**Provided material:**

»»

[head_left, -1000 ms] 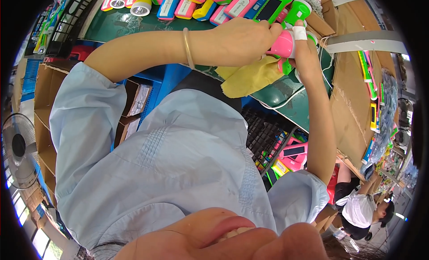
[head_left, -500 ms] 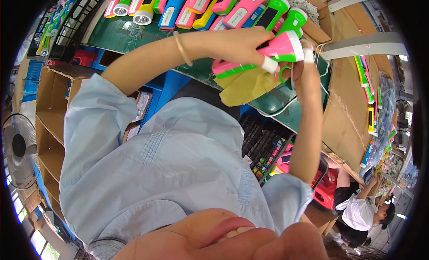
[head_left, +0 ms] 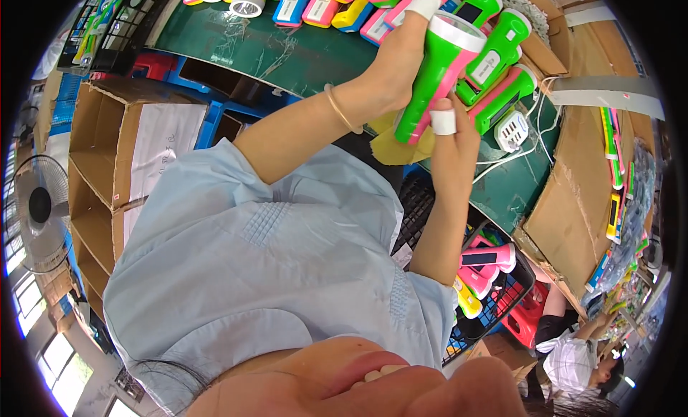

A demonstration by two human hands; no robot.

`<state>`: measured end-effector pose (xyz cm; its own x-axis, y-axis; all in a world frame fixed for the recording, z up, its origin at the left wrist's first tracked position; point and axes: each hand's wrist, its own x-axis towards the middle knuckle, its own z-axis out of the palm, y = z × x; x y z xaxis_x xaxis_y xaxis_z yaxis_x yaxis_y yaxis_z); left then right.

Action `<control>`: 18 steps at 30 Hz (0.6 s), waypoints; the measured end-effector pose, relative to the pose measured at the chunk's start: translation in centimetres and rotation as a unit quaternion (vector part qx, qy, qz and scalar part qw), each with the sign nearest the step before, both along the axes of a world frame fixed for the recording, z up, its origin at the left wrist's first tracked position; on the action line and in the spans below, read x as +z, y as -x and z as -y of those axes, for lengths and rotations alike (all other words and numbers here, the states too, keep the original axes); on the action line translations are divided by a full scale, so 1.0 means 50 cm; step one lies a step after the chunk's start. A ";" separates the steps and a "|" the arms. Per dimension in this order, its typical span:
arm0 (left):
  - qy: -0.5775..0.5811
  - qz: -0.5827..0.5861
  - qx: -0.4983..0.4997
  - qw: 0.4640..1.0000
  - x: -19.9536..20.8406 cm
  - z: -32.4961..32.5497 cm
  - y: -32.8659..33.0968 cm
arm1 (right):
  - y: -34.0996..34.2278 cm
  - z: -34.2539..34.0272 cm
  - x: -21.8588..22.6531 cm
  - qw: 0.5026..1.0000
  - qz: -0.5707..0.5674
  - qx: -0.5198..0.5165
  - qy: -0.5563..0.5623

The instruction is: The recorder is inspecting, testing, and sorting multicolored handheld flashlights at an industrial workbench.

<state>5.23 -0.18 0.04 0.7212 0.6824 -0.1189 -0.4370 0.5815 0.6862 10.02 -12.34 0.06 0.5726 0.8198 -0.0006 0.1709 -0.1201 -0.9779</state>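
A green and pink flashlight (head_left: pixel 434 80) with a white-rimmed head stands tilted between my hands, its head pointing away from me. My left hand (head_left: pixel 398 69), with a band on the wrist, grips its left side; a white-wrapped digit reaches up beside the head, and the other fingers are hidden. From the right, my right hand (head_left: pixel 459 134) holds the lower body, with a white-wrapped thumb against it. Under the flashlight's end lies a yellow cloth (head_left: pixel 396 146). A white multi-port charger block (head_left: pixel 512 130) with cables sits right of my right hand.
Several colourful flashlights (head_left: pixel 326 8) lie in a row along the far side of the green table (head_left: pixel 236 44). More fill a black crate (head_left: pixel 494 295) at lower right. Cardboard shelves (head_left: pixel 97 173) stand at left, a cardboard sheet (head_left: pixel 573 202) at right. Another person (head_left: pixel 573 359) works farther off.
The flashlight has turned from lying sideways, head to the right, to pointing away from me. My right hand has moved from its head to its lower body. The charger block has come into sight.
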 end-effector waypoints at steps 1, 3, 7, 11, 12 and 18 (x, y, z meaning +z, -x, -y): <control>0.004 -0.003 0.003 1.000 -0.013 -0.005 0.001 | -0.003 0.000 -0.004 1.000 -0.003 0.003 0.004; 0.114 0.098 -0.080 0.985 -0.046 -0.022 -0.005 | -0.008 -0.008 -0.017 0.990 -0.133 0.025 -0.032; 0.004 0.025 0.023 0.999 -0.007 -0.007 -0.001 | -0.016 -0.025 -0.028 0.984 -0.162 0.050 -0.046; -0.116 -0.077 0.146 0.979 -0.019 -0.010 -0.024 | -0.014 -0.030 -0.038 0.980 -0.182 0.055 -0.055; -0.397 -0.103 0.305 0.859 -0.014 0.004 -0.033 | -0.017 -0.029 -0.039 0.980 -0.189 0.051 -0.044; -0.190 0.008 -0.144 0.971 0.010 -0.028 0.003 | 0.009 -0.001 -0.023 0.955 -0.271 0.033 -0.112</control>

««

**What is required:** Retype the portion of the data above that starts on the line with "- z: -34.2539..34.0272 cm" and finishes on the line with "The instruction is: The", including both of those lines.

**Your response:**
  - z: -34.2539..34.0272 cm
  - x: -21.8588..22.6531 cm
  - qw: 0.5026..1.0000
  - qz: -0.5707..0.5674
  - qx: -0.5198..0.5165
  - qy: -0.5563..0.5623

The instruction is: The recorder is inspecting, testing, and sorting multicolored handheld flashlights at an industrial workbench.

No additional response is required.